In Schwarzenegger v. Entertainment Merchants Association, the First Amendment was found to be blind to various types of free speech. Thai said Citizens United evolved from free speech cases like Entertainment Merchants to apply the same free speech principles to campaign financing.
Quoting the Supreme Court, Thai read the Citizens United opinion and said, “The First Amendment does not allow political speech restrictions based on a speaker’s ... identity.”
This ruling makes the free speech of spending money on campaigns: content agnostic, medium agnostic and speaker agnostic. However, Thai said the Citizens United ruling is not as broad as people think.
“It does not green light outside spending of Super Pacs,” he said. “What it does do is enable corporations to contribute.”
Criticisms of the Citizens United case abound.

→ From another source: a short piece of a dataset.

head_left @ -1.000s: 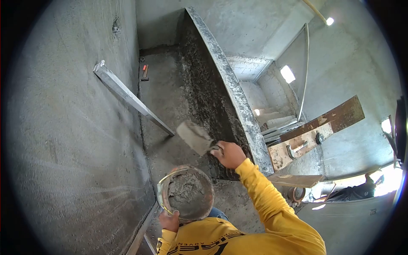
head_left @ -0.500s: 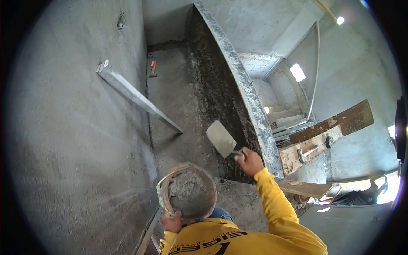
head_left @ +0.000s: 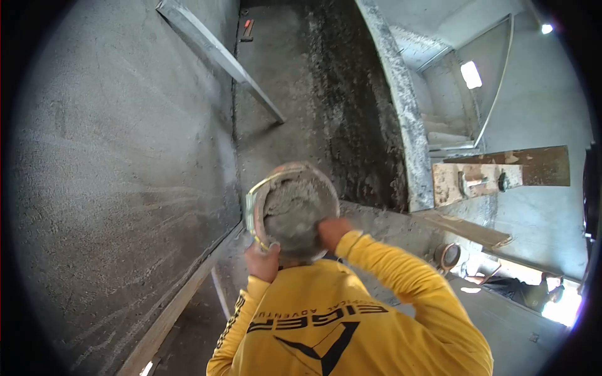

Thai said if campaign finance spending borrows its principles from an economic philosophy of a marketplace of ideas, then problems of those economic principles may permeate campaign finances, as well.
“Just like over concentration problems in the economic market, if you have a lot of money to spend, you can saturate the media market and buy a pretty big megaphone,” Thai said. “He who has the biggest megaphone may not have the best ideas, and the market may become distorted.”
To end his lecture, Thai turned to Bluman v. FEC (2012) to point out further Supreme Court inconsistencies.
“The majority actually believes that the identity of a speaker can’t be ignored,” he said. “In Bluman, the court upheld a lower court decision that bans foreign campaign contributions. The decision was unanimous with no explanation.”
This case suggests that a campaign contributor or “speaker” is not really agnostic. That despite the ruling in Citizens United, the Supreme Court doesn’t completely hold to the marketplace of ideas theory that more speech is better and as such campaign financing may continue to evolve in the future.
The League of Women Voters of Norman is a nonpartisan political organization that encourages informed, active participation in government. The league influences public policy through education and advocacy.